The societies to be registered must have been established for literary, scientific, or charitable purposes. Section 20 stipulates the following: “Societies established for the promotion of science, literature or the fine arts, for instruction, the diffusion of useful knowledge”.

Public Trusts Act

Educational institutions may also be established as Public Charitable Trusts. The Charitable Endowment Act, of 1890 defines charitable purpose as a purpose for “relief of the poor, education, medical relief and advancement of any object of general public utility” but excludes a purpose exclusively for religious teachings. The Central legislation governing trusts is the Indian Trust Act, 1882. The trust deed must be registered with the registration department of the respective State Government.

Companies Act, 2013

An educational institution may also be incorporated as a company under section 25 of the Companies Act, 1956. Such institutions may be given a license by the Central Government when it is incorporated as a company with limited liability.
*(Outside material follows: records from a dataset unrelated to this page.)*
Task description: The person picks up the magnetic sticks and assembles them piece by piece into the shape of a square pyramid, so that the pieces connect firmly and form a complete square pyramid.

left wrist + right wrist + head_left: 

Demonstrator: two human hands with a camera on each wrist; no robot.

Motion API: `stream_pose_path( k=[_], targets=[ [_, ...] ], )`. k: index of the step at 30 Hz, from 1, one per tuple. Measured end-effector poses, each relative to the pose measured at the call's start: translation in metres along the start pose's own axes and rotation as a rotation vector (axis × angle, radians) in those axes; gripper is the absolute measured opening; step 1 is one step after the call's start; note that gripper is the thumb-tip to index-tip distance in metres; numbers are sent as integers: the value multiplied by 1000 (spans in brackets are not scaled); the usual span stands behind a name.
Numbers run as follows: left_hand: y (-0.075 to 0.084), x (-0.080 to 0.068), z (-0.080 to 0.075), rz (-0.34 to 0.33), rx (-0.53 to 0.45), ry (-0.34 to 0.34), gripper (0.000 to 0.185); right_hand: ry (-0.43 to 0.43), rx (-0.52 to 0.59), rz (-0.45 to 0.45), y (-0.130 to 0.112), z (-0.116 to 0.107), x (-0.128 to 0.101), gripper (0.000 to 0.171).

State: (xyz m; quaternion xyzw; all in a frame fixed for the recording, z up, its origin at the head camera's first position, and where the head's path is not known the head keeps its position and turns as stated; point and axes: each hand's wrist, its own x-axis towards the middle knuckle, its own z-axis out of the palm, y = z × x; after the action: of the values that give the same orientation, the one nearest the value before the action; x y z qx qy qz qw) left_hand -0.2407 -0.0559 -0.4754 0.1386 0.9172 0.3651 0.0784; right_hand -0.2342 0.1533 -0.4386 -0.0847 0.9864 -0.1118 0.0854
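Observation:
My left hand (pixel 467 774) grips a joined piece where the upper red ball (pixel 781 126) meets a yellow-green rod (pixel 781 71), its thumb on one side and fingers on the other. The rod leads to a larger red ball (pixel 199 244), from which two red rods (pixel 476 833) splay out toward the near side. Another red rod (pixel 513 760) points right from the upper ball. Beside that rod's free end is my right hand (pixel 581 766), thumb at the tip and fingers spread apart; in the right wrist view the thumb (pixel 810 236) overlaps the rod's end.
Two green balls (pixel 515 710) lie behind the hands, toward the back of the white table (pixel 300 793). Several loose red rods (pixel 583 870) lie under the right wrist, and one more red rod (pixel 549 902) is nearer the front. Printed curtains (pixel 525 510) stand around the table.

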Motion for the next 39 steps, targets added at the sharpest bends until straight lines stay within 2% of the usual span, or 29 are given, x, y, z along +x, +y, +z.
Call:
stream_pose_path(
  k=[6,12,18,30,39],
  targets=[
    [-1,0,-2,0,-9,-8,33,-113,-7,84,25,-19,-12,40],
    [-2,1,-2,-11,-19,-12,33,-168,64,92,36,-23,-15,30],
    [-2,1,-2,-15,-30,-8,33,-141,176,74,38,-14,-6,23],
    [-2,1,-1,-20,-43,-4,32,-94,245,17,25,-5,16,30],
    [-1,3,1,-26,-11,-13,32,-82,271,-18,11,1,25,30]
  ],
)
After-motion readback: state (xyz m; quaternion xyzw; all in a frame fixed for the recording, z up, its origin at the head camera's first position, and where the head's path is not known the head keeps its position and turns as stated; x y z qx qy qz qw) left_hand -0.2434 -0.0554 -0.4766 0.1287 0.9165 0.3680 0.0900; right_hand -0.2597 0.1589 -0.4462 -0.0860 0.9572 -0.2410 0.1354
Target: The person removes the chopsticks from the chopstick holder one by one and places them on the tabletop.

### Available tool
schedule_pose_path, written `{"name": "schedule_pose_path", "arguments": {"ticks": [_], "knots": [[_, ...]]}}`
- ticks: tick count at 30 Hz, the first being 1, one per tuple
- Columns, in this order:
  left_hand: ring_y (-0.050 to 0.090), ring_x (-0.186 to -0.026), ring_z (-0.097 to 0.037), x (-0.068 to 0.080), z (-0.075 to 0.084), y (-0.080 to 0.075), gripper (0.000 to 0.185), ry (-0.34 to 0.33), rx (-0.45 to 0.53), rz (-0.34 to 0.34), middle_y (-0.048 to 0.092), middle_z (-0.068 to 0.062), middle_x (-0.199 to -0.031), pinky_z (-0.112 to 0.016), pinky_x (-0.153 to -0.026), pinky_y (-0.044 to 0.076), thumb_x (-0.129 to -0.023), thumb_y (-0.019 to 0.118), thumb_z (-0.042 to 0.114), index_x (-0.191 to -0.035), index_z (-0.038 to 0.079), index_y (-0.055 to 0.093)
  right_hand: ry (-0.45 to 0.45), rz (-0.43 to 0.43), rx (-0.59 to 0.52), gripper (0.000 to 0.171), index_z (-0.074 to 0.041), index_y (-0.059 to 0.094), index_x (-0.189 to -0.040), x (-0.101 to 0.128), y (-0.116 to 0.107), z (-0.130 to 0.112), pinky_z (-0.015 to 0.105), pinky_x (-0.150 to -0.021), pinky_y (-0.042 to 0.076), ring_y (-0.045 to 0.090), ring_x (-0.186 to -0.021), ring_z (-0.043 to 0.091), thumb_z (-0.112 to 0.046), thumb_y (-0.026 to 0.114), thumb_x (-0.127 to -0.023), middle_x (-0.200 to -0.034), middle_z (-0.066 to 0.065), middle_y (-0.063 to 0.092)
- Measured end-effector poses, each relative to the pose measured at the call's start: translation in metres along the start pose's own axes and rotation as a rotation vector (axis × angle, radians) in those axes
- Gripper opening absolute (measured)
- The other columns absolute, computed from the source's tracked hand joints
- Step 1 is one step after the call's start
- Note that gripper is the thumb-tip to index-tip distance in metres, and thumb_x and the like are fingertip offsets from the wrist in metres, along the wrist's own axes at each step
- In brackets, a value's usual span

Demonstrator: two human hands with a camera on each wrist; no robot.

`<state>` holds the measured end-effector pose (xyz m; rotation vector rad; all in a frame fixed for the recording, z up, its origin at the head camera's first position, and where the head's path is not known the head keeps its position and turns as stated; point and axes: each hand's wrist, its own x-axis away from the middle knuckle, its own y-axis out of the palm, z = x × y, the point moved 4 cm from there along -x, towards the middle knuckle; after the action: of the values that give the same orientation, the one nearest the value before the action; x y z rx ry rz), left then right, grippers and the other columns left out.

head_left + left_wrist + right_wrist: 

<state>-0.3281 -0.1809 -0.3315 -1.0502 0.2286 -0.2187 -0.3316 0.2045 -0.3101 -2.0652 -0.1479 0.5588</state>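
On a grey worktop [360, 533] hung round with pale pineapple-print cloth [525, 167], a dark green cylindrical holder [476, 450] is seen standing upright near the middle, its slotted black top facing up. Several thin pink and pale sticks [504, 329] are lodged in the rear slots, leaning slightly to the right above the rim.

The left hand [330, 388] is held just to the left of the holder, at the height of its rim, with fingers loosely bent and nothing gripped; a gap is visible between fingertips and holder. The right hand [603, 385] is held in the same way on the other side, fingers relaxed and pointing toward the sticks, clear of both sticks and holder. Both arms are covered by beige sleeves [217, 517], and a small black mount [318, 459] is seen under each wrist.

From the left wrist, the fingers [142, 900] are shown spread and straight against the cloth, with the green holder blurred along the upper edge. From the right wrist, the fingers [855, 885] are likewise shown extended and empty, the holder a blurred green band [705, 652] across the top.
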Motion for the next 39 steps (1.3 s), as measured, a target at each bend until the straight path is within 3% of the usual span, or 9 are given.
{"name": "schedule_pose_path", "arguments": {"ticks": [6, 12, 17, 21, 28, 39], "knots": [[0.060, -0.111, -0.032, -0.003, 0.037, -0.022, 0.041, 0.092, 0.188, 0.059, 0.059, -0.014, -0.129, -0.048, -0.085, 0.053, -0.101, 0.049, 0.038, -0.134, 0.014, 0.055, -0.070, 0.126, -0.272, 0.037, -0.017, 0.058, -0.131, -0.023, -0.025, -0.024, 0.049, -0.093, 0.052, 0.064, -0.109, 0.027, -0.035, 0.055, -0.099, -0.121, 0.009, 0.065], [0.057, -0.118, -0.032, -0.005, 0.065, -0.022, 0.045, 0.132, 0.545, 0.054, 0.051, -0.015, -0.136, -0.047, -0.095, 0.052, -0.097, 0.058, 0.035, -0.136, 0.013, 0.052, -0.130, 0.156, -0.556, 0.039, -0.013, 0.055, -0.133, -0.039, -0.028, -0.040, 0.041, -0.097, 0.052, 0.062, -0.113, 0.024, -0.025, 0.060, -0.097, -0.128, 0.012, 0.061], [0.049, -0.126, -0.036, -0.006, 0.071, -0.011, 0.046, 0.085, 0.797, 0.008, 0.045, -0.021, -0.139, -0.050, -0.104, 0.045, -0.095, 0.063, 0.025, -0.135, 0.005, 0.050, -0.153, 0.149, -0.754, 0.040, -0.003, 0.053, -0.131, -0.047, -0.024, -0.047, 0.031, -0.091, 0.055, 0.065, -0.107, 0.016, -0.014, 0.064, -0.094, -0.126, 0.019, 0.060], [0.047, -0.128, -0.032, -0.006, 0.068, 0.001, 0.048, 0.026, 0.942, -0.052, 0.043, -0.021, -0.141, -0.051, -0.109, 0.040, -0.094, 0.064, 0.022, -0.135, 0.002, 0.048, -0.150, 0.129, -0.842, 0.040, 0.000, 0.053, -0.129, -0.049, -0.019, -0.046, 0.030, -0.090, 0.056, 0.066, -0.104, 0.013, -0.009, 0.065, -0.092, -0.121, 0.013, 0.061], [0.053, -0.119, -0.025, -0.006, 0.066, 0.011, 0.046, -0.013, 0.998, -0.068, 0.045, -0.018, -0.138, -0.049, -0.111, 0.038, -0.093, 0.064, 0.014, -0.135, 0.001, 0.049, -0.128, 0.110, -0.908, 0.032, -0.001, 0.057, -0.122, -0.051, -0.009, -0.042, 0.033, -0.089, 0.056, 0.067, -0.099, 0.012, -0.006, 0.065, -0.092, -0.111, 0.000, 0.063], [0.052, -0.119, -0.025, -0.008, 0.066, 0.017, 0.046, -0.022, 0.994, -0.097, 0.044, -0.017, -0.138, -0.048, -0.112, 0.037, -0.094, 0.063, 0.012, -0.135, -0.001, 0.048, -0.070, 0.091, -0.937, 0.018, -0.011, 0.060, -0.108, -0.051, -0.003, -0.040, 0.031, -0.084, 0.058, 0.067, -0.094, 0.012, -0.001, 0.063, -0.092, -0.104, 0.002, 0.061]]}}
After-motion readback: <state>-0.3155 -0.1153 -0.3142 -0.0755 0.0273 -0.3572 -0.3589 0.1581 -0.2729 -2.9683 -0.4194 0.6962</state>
Such license may be granted if the Central Government is satisfied that the company is to be formed for promoting commerce, art, science, religion, charity, or any other useful object and it intends to apply its profit if any, or other income in promoting its objects and to prohibit the payment of any dividend to its members.

Tax laws

Income tax

The income of an educational institution is subject to income tax, except where the provisions (Chapter III of the Income Tax Act, 1961) for grant of exemption are applicable. The benefits given are, however, subject to certain restrictions, to ensure that the institutions spend their funds on charitable causes only.

Section 10(23C) provides an exemption to educational institutions under certain circumstances, not necessarily being trusts or societies, provided that such institution exists solely for the purpose of education and not for the purpose of profit. Institutions having receipts more than the prescribed limits must specifically apply for such exemption.

Section 2(15) of the Income Tax Act, 1961 defines charitable purpose to include ‘education’. Approved charitable institutions whose income is not liable to be taxable under the provisions of sections 11 to 12 or 10(23C) are also eligible for further benefits in the shape of deduction available to donors to such societies.

The donee institutions must apply for this benefit to the Commissioner of Income Tax. The donors upon making donations to such institutions can claim deductions from their income at the prescribed rates, from their taxable incomes. The approval granted by the Commissioner of Income Tax shall continue to be valid in perpetuity.

A special set of provisions governing the taxability of income from property held under trust for a charitable purpose is contained in Sections 11 to 13 of the Income Tax Act, 1961.

Goods and services taxation (GST)

Education is fundamental to the nation-building process as per the government. The right to education is a fundamental right of every child in India.

GST Law recognizes this notion and provides an exemption to educational institutions providing education up to higher secondary school or equivalent from the levy of GST. Auxiliary services received by such educational institutions for the purpose of education up to the higher secondary level are also exempt from GST.

Other services related to education, not covered by the exemptions, will be taxed at a standard rate of 18 percent with full admissibility of input tax credit (ITC) for such taxable services in cases where the output service is not exempt.

In a nutshell, every attempt is made to ensure that core educational services are fully exempt from GST.